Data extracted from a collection
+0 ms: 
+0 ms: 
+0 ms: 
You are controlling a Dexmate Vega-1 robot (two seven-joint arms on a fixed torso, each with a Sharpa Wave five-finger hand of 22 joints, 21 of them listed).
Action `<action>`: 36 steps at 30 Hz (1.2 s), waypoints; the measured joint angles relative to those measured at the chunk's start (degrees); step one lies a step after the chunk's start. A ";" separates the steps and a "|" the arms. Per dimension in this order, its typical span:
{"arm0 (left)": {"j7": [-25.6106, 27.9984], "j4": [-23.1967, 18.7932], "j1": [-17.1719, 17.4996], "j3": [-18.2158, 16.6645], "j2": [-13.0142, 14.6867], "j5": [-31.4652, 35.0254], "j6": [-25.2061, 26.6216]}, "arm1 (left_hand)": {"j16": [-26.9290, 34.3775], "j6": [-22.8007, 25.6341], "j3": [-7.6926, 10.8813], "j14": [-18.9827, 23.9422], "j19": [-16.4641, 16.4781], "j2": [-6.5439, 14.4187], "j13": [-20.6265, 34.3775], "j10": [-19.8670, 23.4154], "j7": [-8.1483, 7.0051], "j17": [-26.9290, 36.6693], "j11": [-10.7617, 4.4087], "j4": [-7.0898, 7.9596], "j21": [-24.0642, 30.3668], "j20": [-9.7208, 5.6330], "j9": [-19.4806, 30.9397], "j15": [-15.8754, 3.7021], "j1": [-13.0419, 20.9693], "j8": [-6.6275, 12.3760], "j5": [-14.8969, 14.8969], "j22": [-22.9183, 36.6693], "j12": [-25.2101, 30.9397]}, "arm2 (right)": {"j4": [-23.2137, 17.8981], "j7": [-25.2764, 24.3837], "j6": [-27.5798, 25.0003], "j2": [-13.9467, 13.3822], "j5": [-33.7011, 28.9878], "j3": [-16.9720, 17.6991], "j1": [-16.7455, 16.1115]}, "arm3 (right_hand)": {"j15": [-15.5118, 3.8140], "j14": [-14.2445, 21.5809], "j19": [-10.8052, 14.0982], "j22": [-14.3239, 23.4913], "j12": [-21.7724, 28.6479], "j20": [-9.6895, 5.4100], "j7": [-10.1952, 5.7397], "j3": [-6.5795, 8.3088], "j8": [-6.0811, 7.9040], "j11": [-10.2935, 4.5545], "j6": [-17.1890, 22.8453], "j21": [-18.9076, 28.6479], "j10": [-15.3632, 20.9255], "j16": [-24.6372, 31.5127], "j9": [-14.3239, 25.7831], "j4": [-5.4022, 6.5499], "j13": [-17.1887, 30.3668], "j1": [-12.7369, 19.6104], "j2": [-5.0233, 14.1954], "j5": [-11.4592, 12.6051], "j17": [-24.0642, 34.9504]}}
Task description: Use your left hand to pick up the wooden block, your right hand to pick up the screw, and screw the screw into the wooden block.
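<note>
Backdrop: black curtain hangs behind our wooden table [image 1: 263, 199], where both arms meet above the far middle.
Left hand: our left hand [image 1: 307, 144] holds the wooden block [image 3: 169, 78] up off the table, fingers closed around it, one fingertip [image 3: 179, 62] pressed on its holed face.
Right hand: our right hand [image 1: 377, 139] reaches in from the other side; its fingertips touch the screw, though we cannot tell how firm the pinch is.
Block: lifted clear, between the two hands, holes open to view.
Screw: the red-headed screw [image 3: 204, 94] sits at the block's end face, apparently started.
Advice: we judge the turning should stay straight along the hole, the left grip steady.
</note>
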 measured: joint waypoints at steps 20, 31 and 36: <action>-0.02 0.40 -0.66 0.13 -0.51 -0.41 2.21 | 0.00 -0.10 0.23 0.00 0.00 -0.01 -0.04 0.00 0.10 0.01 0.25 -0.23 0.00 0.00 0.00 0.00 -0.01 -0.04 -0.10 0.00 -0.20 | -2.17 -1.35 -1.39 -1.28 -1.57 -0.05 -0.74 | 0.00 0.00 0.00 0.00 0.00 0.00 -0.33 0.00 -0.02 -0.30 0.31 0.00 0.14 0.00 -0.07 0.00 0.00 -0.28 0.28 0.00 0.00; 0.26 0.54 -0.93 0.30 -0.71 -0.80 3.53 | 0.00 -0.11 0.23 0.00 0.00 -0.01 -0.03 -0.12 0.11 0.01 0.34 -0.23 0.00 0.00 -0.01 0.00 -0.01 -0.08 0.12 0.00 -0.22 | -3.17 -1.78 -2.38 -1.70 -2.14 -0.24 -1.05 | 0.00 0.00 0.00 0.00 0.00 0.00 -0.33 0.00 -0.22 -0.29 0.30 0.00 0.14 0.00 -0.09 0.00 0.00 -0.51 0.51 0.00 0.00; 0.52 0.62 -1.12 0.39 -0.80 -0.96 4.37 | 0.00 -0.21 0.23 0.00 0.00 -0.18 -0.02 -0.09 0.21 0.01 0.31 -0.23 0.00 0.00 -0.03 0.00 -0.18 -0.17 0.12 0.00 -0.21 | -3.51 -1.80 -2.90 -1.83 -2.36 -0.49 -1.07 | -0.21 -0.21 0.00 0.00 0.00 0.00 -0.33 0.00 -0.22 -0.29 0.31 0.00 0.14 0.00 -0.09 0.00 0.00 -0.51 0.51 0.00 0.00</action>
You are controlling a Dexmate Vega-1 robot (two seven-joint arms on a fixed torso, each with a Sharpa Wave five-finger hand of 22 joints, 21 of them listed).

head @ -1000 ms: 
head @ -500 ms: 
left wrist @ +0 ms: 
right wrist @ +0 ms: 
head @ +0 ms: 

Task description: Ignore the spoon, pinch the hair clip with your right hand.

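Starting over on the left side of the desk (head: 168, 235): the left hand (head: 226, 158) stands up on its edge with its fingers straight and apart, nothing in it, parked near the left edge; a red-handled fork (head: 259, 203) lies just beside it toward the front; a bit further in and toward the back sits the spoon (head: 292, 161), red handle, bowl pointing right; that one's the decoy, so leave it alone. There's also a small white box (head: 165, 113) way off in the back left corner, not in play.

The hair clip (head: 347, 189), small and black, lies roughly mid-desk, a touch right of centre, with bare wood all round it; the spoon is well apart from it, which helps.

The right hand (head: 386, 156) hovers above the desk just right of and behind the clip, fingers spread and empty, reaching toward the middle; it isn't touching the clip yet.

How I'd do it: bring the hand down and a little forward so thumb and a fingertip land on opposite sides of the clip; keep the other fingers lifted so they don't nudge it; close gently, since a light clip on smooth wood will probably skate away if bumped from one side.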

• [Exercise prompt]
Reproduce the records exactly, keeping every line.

• [Exercise solution]
+0 ms: 
+0 ms: 
+0 ms: 
You are controlling a Dexmate Vega-1 robot (two seven-joint arms on a fixed torso, each with a Sharpa Wave five-finger hand of 22 joints, 21 of them listed).
Action `<action>`: 36 steps at 30 Hz (1.2 s), waypoints; the measured joint angles relative to those measured at the chunk's start (degrees); step one lies a step after the chunk's start. A ";" separates the steps and a "|" the arms. Per dimension in this order, its typical span:
{"arm0 (left)": {"j7": [-25.6106, 27.9984], "j4": [-23.1967, 18.7932], "j1": [-17.1719, 17.4996], "j3": [-18.2158, 16.6645], "j2": [-13.0142, 14.6867], "j5": [-31.4652, 35.0254], "j6": [-25.2061, 26.6216]}, "arm1 (left_hand)": {"j16": [-26.9290, 34.3775], "j6": [-22.8007, 25.6341], "j3": [-7.6926, 10.8813], "j14": [-18.9827, 23.9422], "j19": [-16.4641, 16.4781], "j2": [-6.5439, 14.4187], "j13": [-20.6265, 34.3775], "j10": [-19.8670, 23.4154], "j7": [-8.1483, 7.0051], "j17": [-26.9290, 36.6693], "j11": [-10.7617, 4.4087], "j4": [-7.0898, 7.9596], "j21": [-24.0642, 30.3668], "j20": [-9.7208, 5.6330], "j9": [-19.4806, 30.9397], "j15": [-15.8754, 3.7021], "j1": [-13.0419, 20.9693], "j8": [-6.6275, 12.3760], "j5": [-14.8969, 14.8969], "j22": [-22.9183, 36.6693], "j12": [-25.2101, 30.9397]}, "arm2 (right)": {"j4": [-23.2137, 17.8981], "j7": [-25.2764, 24.3837], "j6": [-27.5798, 25.0003], "j2": [-13.9467, 13.3822], "j5": [-33.7011, 28.9878], "j3": [-16.9720, 17.6991], "j1": [-16.7455, 16.1115]}, "arm3 (right_hand)": {"j15": [-15.5118, 3.8140], "j14": [-14.2445, 21.5809], "j19": [-10.8052, 14.0982], "j22": [-14.3239, 23.4913], "j12": [-21.7724, 28.6479], "j20": [-9.6895, 5.4100], "j7": [-10.1952, 5.7397], "j3": [-6.5795, 8.3088], "j8": [-6.0811, 7.9040], "j11": [-10.2935, 4.5545], "j6": [-17.1890, 22.8453], "j21": [-18.9076, 28.6479], "j10": [-15.3632, 20.9255], "j16": [-24.6372, 31.5127], "j9": [-14.3239, 25.7831], "j4": [-5.4022, 6.5499], "j13": [-17.1887, 30.3668], "j1": [-12.7369, 19.6104], "j2": [-5.0233, 14.1954], "j5": [-11.4592, 12.6051], "j17": [-24.0642, 34.9504]}}
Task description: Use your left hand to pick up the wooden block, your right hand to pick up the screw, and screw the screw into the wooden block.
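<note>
Backdrop: black curtain hangs behind our wooden table [image 1: 263, 199], where both arms meet above the far middle.
Left hand: our left hand [image 1: 307, 144] holds the wooden block [image 3: 169, 78] up off the table, fingers closed around it, one fingertip [image 3: 179, 62] pressed on its holed face.
Right hand: our right hand [image 1: 377, 139] reaches in from the other side; its fingertips touch the screw, though we cannot tell how firm the pinch is.
Block: lifted clear, between the two hands, holes open to view.
Screw: the red-headed screw [image 3: 204, 94] sits at the block's end face, apparently started.
Advice: we judge the turning should stay straight along the hole, the left grip steady.
</note>
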 measured: joint waypoints at steps 20, 31 and 36: <action>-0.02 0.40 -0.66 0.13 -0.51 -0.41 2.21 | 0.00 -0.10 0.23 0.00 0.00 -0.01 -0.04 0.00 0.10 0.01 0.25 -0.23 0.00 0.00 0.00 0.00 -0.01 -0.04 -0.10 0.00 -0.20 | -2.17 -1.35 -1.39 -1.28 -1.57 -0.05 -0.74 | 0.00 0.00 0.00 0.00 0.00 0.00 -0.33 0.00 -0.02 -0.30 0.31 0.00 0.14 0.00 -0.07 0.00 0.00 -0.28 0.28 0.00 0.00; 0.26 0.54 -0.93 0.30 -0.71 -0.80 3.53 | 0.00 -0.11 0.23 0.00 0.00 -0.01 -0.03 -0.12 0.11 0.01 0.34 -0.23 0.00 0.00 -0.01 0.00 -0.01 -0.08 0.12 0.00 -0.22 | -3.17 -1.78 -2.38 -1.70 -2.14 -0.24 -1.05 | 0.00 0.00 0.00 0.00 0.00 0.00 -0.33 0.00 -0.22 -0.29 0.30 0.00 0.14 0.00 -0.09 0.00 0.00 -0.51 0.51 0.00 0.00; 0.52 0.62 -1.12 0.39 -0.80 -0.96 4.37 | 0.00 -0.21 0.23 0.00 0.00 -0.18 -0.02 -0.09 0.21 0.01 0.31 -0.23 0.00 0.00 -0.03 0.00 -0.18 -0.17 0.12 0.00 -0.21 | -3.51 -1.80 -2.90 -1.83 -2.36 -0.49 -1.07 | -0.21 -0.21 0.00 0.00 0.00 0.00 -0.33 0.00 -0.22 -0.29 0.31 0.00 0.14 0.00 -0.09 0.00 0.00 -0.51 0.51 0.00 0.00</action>
You are controlling a Dexmate Vega-1 robot (two seven-joint arms on a fixed torso, each with a Sharpa Wave five-finger hand of 22 joints, 21 of them listed).

head @ -1000 ms: 
head @ -500 ms: 
left wrist @ +0 ms: 
right wrist @ +0 ms: 
head @ +0 ms: 

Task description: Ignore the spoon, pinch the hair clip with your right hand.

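Starting over on the left side of the desk (head: 168, 235): the left hand (head: 226, 158) stands up on its edge with its fingers straight and apart, nothing in it, parked near the left edge; a red-handled fork (head: 259, 203) lies just beside it toward the front; a bit further in and toward the back sits the spoon (head: 292, 161), red handle, bowl pointing right; that one's the decoy, so leave it alone. There's also a small white box (head: 165, 113) way off in the back left corner, not in play.

The hair clip (head: 347, 189), small and black, lies roughly mid-desk, a touch right of centre, with bare wood all round it; the spoon is well apart from it, which helps.

The right hand (head: 386, 156) hovers above the desk just right of and behind the clip, fingers spread and empty, reaching toward the middle; it isn't touching the clip yet.

How I'd do it: bring the hand down and a little forward so thumb and a fingertip land on opposite sides of the clip; keep the other fingers lifted so they don't nudge it; close gently, since a light clip on smooth wood will probably skate away if bumped from one side.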

No further response is required.